The effect of C/EBPα on the expression of LIPE gene encoding hormone-sensitive lipase/cholesteryl esterase (HSL) was investigated in Y-1 CCL79 cells.
It was found that transfection of these cells with the vector overexpressing C/EBPα increased both the level of LIPE transcript, measured by RT-qPCR, and the luminesce emitted by luciferase reporter gene fused to the −2150 fragment of LIPE promoter.
Activation of adenylyl cyclase by forskolin resulted in 2.5-fold increase in the intensity of luminescence and over 3-fold increase in luminescence was observed when the cells were cotransfected with the vector overexpressing C/EBP. The incubation of C/EBP-cotransfected cells with forskolin caused over 6-fold increase in the intensity of luminescence, suggesting that the effects of C/EBPα and forskolin are additive.
The analysis of sequence of the proximal LIPE promoter showed multiple binding sites for various transcription factors including C/EBPα site, which is located between nucleotides −46 bp and −59 bp.

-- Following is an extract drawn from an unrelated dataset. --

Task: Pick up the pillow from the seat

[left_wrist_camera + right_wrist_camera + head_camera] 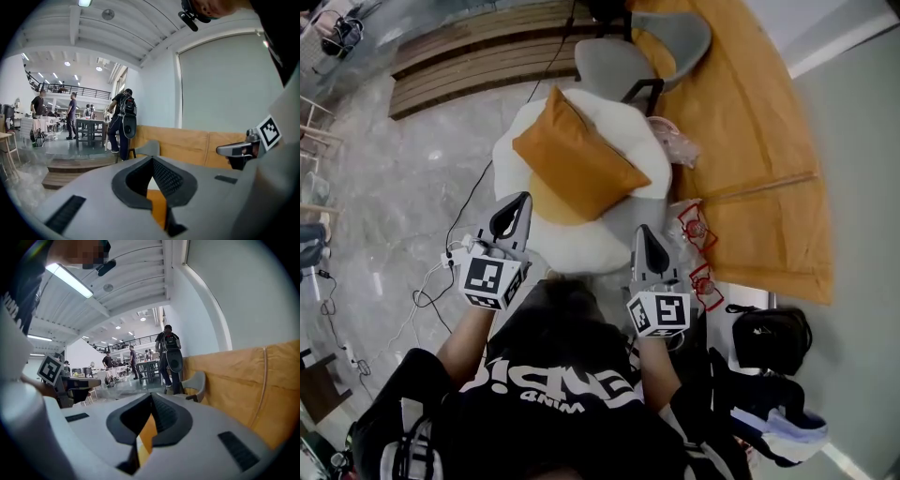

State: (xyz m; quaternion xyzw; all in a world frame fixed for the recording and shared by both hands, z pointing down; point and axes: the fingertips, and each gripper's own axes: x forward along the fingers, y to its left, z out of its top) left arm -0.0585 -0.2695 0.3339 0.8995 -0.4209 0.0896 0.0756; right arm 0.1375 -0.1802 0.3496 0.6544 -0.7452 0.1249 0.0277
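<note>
An orange pillow [581,159] lies tilted on a white round seat [572,246] in the head view. My left gripper [523,199] is shut and empty, its tip over the seat's near left edge, just short of the pillow. My right gripper [643,231] is shut and empty too, at the seat's near right edge, a little further from the pillow. In the left gripper view the closed jaws [152,160] point level, and a strip of the pillow [157,206] shows below them. The right gripper view has the same shut jaws [151,396] with the pillow [146,432] behind them.
A grey chair [637,56] and a long orange sofa [750,141] stand behind and to the right of the seat. Wooden steps [469,66] lie at the back left. Cables [441,272] trail on the floor at left. A black bag [772,337] sits at right. People stand far off [122,117].
</note>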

When the Y-1 cells were transfected with the recombinant vector containing −60 bp fragment of LIPE promoter fused to the luciferase reporter gene and were cotransfected with the vector overexpressing C/EBPα, the luminescence increases about 9-fold indicating that C/EBPα stimulates the expression of LIPE by reacting with its response element.
The results indicate that C/EBPα stimulates the expression of LIPE independently of the PKA pathway by binding to a response element situated within the −60 bp fragment of LIPE promoter. This suggests that C/EBPα might be involved in the regulation of LIPE expression and thus cholesterol supply for steroid hormone synthesis.